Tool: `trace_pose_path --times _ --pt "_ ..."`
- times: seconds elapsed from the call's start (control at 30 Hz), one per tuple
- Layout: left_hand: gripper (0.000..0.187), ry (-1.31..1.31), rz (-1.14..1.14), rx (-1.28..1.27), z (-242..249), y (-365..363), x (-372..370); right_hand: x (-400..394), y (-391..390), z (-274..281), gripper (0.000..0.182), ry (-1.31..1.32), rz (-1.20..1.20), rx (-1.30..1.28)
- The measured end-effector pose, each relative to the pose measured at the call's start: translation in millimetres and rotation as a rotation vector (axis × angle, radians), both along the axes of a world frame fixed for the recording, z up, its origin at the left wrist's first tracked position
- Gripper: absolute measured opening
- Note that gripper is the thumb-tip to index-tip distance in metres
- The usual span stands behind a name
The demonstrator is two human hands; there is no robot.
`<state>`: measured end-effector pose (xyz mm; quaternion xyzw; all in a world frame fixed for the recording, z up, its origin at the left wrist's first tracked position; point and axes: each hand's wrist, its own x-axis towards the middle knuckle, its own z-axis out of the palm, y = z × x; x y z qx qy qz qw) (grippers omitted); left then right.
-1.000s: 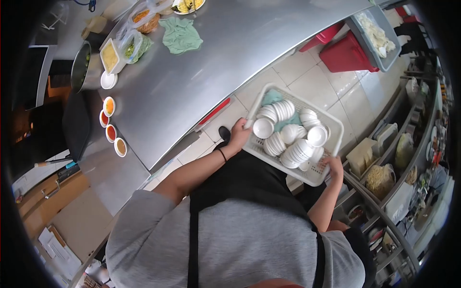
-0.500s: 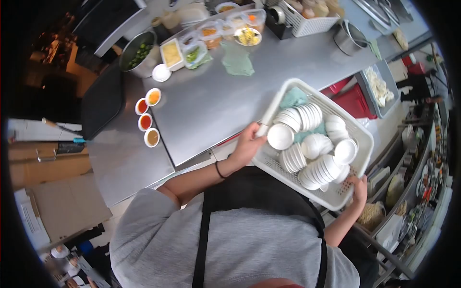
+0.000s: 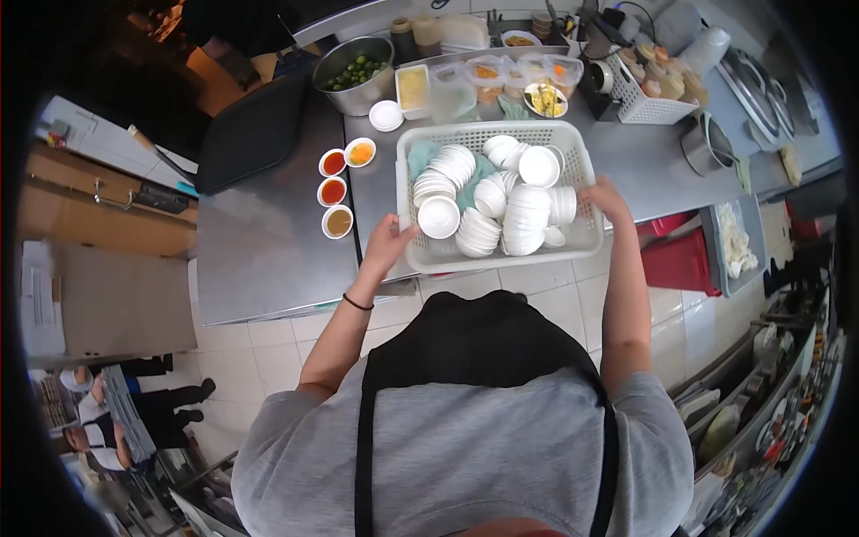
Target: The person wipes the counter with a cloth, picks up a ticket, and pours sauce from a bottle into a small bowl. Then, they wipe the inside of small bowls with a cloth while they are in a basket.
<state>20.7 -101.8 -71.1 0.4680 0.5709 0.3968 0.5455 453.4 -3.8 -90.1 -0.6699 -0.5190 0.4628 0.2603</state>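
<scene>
Both of my hands grip a white plastic basket (image 3: 501, 263) by its sides, over the front of the steel counter. My left hand (image 3: 386, 243) is closed on the left rim, and my right hand (image 3: 610, 199) on the right rim. Stacks of small white bowls (image 3: 526, 219) fill the basket, some lying on their sides, with a green cloth (image 3: 421, 159) under and between them. Left of the basket, several small cups of sauce stand on the counter, among them a red one (image 3: 332, 191) and a brown one (image 3: 337, 222).
Along the back of the counter (image 3: 259, 259) are a pot of green limes (image 3: 354, 75), a tub of yellow food (image 3: 413, 89) and a white basket of bottles (image 3: 658, 100). A red bin (image 3: 682, 255) and grey tub (image 3: 738, 242) are at right. Another person (image 3: 112, 438) stands at lower left.
The basket of bowls has moved left and forward, from beside my body to over the counter, and has levelled out. Both hands keep their hold on it. The view has turned.
</scene>
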Motion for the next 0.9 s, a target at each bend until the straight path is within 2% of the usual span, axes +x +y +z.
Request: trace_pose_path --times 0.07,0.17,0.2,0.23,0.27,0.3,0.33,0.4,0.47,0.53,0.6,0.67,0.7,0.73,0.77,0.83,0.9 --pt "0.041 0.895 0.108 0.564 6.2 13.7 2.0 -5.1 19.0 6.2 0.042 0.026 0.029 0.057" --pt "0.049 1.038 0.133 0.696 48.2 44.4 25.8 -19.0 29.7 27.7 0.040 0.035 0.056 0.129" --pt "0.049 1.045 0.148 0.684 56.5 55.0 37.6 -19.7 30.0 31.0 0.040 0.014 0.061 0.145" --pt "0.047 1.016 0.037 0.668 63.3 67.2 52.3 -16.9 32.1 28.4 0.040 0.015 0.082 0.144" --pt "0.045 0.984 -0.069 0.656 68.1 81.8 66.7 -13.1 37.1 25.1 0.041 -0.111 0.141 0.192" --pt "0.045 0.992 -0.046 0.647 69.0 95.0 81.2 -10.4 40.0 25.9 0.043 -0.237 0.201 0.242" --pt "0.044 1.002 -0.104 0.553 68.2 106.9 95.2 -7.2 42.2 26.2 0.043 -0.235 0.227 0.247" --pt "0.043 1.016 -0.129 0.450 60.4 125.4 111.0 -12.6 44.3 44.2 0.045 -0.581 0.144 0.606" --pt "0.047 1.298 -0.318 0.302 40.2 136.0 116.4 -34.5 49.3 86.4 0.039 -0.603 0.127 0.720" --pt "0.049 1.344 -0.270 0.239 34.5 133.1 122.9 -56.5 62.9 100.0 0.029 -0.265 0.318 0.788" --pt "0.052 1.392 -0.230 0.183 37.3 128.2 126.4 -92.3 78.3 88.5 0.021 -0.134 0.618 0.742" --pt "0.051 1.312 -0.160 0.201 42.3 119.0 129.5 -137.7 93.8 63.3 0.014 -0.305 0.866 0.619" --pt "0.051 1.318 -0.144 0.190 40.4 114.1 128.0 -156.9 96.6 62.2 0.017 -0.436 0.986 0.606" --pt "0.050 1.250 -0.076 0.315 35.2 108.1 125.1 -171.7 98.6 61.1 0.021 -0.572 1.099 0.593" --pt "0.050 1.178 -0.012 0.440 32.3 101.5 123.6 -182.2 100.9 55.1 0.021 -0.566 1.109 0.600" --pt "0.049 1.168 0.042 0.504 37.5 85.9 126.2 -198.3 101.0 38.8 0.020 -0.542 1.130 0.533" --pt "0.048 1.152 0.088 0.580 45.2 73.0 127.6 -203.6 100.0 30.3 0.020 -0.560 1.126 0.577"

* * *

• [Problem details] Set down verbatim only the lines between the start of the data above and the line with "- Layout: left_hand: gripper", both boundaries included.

• [Written solution]
Tool: `trace_pose_path --times _ --pt "_ ..."`
- times: seconds elapsed from the call's start (control at 30 Hz), one per tuple
- Layout: left_hand: gripper (0.000..0.187), ry (-1.31..1.31), rz (-1.14..1.14), rx (-1.28..1.27), z (-242..249), y (-365..363), x (-372..370); right_hand: x (-400..394), y (-391..390), z (-274..281), gripper (0.000..0.182), ry (-1.31..1.32), rz (-1.20..1.20), rx (-1.30..1.28)

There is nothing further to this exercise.